Cyber attacks targeting a little known internet infrastructure company, Dyn, disrupted access to dozens of websites on Friday, preventing some users from accessing major sites including Twitter, Paypal, Netflix and Spotify in parts of the U.S. and Europe.
The U.S.-based DNS provider Dyn said its engineers "continue to investigate and mitigate several attacks aimed against the Dyn Managed DNS infrastructure."
Dyn told CNBC a third wave of attacks was underway following a day of disruptions that began at 1110 GMT.
It was not immediately clear who was responsible for the outages that began in the Eastern United States, and then spread to other parts of the country and Western Europe. The FBI said it is investigating the cause of the multiple cyber attacks.

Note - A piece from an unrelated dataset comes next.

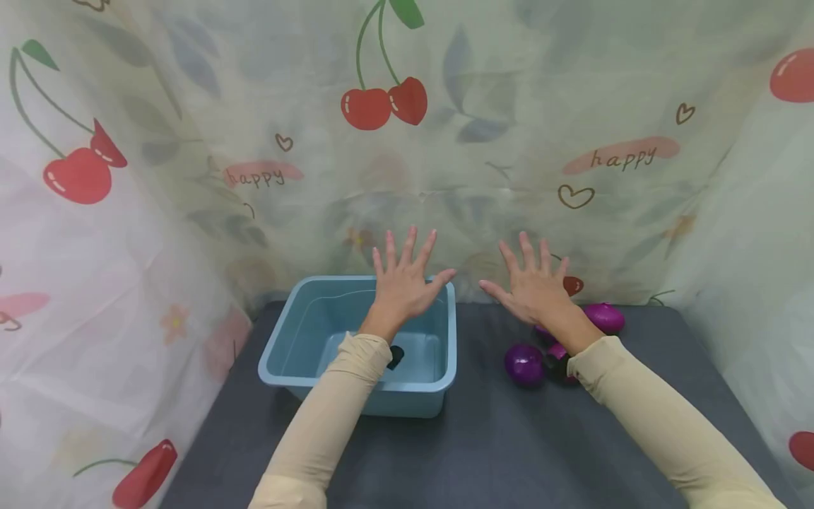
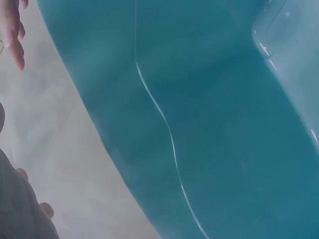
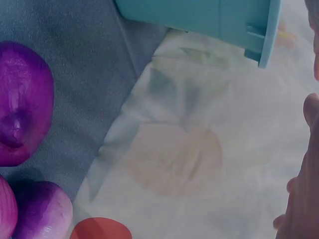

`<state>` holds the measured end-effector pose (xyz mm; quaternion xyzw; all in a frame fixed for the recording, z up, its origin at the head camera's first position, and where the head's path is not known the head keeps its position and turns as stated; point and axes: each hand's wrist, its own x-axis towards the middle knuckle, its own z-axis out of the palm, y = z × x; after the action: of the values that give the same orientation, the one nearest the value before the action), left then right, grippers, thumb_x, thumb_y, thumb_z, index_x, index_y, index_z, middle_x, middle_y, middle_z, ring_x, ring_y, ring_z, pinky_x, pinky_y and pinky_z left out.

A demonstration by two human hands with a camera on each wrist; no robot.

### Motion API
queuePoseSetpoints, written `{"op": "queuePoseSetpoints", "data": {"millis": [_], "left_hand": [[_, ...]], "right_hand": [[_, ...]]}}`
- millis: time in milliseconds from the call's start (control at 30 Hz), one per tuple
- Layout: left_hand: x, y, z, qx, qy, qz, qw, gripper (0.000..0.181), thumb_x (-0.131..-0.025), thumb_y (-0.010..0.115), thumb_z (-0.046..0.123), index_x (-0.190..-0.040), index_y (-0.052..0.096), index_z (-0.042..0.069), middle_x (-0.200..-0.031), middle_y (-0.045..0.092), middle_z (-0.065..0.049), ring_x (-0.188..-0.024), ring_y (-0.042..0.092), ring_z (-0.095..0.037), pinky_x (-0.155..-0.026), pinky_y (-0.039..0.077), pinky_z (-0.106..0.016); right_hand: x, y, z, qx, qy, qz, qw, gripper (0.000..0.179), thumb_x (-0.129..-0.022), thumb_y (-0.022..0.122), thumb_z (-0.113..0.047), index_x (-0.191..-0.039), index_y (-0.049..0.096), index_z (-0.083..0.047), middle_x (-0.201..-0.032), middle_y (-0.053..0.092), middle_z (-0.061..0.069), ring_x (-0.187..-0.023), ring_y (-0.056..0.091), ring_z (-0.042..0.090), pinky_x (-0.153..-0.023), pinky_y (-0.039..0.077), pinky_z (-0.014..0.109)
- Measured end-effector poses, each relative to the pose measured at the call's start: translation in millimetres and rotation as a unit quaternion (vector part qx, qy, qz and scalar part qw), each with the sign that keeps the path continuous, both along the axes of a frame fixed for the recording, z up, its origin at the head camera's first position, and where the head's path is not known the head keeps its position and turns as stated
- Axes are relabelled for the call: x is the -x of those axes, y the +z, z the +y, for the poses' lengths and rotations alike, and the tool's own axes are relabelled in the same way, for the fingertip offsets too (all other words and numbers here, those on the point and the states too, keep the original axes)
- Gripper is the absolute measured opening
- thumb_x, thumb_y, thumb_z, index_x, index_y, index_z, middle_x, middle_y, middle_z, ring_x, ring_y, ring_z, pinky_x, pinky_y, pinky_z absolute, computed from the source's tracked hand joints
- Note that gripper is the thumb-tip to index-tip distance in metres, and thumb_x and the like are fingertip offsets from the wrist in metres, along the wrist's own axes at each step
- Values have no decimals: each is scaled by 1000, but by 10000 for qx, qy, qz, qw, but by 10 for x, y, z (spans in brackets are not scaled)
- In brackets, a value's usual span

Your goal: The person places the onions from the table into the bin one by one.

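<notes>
My left hand is held up over the light blue plastic basin, palm away from me with fingers spread straight. It holds nothing. To its right, my right hand is raised the same way, fingers spread and bare. Below and behind that right wrist lie several purple onions; one round onion sits on the table and another onion lies further back. The wrist and forearm partly hide the others. In the right wrist view a shiny purple onion and a paler onion show at the left.
Dark grey cloth covers the table. A cherry-printed curtain hangs close behind and along both sides. The basin stands at the back left of the table, its inner wall filling most of the left wrist view.
</notes>
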<state>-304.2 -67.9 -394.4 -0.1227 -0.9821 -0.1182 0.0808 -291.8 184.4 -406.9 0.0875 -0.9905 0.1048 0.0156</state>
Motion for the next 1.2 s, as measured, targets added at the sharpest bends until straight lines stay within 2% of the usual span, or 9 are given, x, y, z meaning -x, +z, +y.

The outages were intermittent, making it difficult to identify all the victims. But technology news site Gizmodo named some five dozen sites that were affected by the attack. They included CNN, HBO Now, Mashable, the New York Times, People.com, the Wall Street Journal and Yelp.
U.S. officials told Reuters that the U.S. Department of Homeland Security was also investigating.
The disruptions come at a time of unprecedented fears about the cyber threat in the United States, where hackers have breached political organizations and election agencies.
Homeland Security last week issued a warning about a powerful new approach for blocking access to websites - hackers infecting routers, printers, smart TVs and other connected devices with malware that turns them into "bot" armies that overwhelm website servers in distributed denial of service attacks.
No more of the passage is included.